___ Material provided

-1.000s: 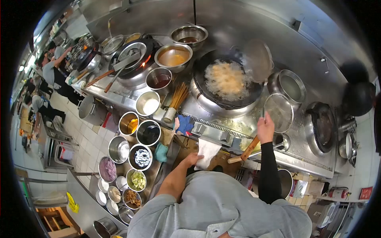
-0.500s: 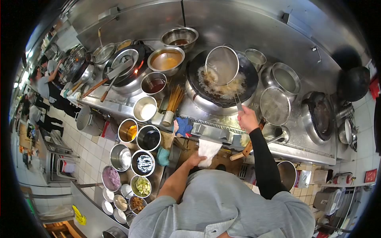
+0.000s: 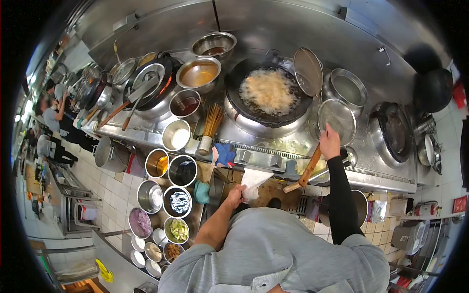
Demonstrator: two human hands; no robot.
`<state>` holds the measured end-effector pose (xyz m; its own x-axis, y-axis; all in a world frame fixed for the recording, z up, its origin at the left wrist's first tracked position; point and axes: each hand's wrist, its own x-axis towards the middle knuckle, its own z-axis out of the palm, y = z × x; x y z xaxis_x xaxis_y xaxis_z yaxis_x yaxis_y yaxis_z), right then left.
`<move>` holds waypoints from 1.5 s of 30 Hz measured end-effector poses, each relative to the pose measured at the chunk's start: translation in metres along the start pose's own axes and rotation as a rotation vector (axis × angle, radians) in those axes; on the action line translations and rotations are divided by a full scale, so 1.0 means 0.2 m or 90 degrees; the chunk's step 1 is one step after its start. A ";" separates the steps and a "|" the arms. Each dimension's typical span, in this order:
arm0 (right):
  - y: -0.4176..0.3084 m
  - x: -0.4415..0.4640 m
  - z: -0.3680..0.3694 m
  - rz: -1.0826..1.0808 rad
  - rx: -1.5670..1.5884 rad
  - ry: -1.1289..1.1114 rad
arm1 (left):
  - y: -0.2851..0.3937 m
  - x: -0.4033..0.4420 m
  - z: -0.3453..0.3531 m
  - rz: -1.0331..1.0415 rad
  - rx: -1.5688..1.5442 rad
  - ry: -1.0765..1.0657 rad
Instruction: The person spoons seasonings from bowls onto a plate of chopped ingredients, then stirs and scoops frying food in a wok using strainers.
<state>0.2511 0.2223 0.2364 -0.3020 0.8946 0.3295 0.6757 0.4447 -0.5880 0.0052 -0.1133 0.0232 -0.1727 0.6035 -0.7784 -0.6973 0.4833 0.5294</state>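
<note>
My right hand [image 3: 330, 141] is closed around the handle of a round mesh strainer [image 3: 309, 72]. The strainer is tipped on its side above the right rim of a black wok [image 3: 234, 93]. Pale golden food [image 3: 270, 92] bubbles in the oil in that wok. Just behind my right hand a second mesh strainer [image 3: 338, 117] lies on the range, and wooden handles [image 3: 309, 168] stick out past the front edge. Low in front of my body, my left hand [image 3: 235, 195] grips a white cloth [image 3: 256, 183] that hangs at the range's front edge.
Steel bowls of liquid [image 3: 199, 75] stand left of the wok, beside a bamboo brush [image 3: 211, 124]. Another wok [image 3: 156, 80], with a flame under it, is further left. Several seasoning pots [image 3: 177, 200] line my left side. Co-workers [image 3: 53, 119] stand far left.
My right hand has moved right and down, lifting the strainer from over the oil to the wok's right rim and turning it on edge. My left hand stays on the cloth.
</note>
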 end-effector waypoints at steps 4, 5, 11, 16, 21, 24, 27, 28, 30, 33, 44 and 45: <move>0.03 0.13 0.15 0.108 0.074 -0.072 | -0.11 0.12 -0.07 0.165 0.170 0.079; 0.00 0.12 0.18 0.192 0.201 -0.108 | -0.12 0.12 -0.07 0.234 0.241 0.120; -0.24 0.07 0.32 0.417 0.650 -0.251 | -0.04 0.00 -0.06 0.342 0.524 0.250; -0.30 0.05 0.33 0.449 0.723 -0.303 | -0.07 0.00 -0.08 0.385 0.543 0.264; -0.32 0.02 0.19 0.440 0.742 -0.385 | -0.07 -0.02 -0.05 0.340 0.576 0.273; -0.30 0.00 0.09 0.432 0.725 -0.414 | -0.05 -0.01 -0.06 0.331 0.594 0.235; -0.30 -0.01 -0.01 0.428 0.672 -0.431 | -0.05 0.00 -0.06 0.354 0.608 0.201; -0.30 -0.02 -0.04 0.414 0.661 -0.429 | -0.07 0.04 -0.07 0.353 0.599 0.191; -0.31 -0.04 -0.09 0.392 0.643 -0.410 | -0.12 0.13 -0.10 0.350 0.581 0.170; -0.28 -0.09 -0.13 0.350 0.610 -0.395 | 0.01 -0.03 0.03 0.307 0.561 0.102; -0.23 -0.13 -0.16 0.330 0.449 -0.304 | -0.04 0.01 -0.03 0.226 0.667 0.128; -0.21 -0.12 -0.15 0.312 0.424 -0.294 | -0.02 0.00 -0.04 0.199 0.691 0.075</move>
<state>0.2501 0.1803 0.2748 -0.4194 0.8541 -0.3075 0.3182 -0.1790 -0.9310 0.0026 -0.1201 0.0188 -0.3384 0.7585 -0.5570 0.3489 0.6508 0.6743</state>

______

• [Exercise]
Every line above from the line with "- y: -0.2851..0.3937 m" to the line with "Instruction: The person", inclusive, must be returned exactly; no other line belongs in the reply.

• [Solution to this exercise]
  - y: -0.2851..0.3937 m
  - x: -0.4033..0.4420 m
  - z: -0.3453..0.3531 m
  - rz: -1.0331..1.0415 rad
  - rx: -1.5688..1.5442 rad
  - ry: -1.0765..1.0657 rad
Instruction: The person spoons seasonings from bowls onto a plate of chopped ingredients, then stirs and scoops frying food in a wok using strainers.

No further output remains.